__WHAT TO PRODUCE__: Look through the data below for the line with "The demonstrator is", and transcribe it exactly together with each line after it up to and including the line with "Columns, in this". Give nothing else.

__DATA__:

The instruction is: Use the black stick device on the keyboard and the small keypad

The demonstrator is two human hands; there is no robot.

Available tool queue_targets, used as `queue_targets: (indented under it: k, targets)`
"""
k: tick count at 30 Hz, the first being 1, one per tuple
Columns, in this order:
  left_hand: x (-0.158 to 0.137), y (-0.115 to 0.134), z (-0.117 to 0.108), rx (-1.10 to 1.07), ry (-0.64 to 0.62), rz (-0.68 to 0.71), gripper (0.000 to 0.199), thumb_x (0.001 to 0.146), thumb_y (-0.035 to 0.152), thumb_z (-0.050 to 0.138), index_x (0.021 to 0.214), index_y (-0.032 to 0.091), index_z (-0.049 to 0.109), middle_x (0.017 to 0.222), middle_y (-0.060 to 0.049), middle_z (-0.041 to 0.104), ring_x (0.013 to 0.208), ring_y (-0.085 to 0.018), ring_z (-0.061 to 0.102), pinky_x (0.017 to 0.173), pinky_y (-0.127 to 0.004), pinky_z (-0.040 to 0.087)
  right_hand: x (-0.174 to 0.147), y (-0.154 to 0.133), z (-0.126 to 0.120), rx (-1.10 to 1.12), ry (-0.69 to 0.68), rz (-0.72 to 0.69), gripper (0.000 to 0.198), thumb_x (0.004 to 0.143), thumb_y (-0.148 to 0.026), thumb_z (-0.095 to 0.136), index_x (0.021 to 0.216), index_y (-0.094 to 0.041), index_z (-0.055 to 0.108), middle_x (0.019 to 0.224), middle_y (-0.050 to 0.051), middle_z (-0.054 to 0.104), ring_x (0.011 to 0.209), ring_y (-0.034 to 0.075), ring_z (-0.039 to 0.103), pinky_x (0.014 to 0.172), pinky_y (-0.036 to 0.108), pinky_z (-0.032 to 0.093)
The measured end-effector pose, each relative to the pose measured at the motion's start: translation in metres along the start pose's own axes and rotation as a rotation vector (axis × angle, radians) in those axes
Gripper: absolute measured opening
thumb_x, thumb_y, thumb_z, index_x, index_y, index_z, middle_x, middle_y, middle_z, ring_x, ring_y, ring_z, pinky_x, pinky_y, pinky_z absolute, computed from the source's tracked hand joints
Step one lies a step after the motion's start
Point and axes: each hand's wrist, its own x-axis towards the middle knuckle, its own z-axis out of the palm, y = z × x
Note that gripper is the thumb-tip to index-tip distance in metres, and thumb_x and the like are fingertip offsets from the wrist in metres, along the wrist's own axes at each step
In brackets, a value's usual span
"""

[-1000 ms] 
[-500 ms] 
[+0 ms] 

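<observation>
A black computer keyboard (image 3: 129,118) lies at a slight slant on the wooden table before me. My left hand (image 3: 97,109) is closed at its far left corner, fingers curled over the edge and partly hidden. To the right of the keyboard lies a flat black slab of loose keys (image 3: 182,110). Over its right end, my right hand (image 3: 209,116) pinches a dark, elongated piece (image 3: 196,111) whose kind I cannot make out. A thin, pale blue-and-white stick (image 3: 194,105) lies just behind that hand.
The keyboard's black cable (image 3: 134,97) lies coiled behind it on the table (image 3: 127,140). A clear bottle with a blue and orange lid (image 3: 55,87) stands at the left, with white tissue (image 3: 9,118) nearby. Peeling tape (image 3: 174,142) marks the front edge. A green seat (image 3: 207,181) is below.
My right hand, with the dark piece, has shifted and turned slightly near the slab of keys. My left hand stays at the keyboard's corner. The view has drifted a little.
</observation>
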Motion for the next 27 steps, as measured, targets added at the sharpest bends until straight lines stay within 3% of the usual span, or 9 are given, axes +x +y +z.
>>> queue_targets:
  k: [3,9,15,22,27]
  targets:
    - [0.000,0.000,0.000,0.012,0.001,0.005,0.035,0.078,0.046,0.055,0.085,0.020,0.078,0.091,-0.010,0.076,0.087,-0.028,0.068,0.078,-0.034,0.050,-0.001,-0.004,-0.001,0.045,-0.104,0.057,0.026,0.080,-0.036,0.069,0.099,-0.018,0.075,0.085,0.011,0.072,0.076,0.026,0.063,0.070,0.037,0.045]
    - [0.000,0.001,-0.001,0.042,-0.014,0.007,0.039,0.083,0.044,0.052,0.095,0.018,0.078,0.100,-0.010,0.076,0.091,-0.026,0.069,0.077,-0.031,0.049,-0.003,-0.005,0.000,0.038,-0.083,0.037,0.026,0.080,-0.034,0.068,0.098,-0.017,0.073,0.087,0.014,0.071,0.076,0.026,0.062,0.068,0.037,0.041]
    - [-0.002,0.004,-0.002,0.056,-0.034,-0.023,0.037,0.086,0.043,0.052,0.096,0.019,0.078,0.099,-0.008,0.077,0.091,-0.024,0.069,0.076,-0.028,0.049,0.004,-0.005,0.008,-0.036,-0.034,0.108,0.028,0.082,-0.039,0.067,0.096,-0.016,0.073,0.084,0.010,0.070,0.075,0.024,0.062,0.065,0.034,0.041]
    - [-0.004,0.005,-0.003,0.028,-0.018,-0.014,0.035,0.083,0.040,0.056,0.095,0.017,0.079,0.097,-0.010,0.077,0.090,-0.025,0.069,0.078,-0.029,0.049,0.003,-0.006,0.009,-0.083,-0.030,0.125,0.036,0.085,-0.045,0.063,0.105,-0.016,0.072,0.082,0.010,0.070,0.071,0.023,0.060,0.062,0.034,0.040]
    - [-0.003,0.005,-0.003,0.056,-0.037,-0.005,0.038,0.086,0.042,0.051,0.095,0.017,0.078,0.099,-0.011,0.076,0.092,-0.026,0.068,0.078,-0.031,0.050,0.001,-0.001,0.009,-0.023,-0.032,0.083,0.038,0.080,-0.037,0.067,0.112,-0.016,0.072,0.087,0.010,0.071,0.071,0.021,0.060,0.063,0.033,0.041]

__WRITTEN ANSWER__:
The demonstrator is two human hands; there is no robot.

Available tool queue_targets, used as `queue_targets: (indented under it: k, targets)`
"""
k: tick count at 30 Hz, the first being 1, one per tuple
Columns, in this order:

Nothing remains to be added to the answer.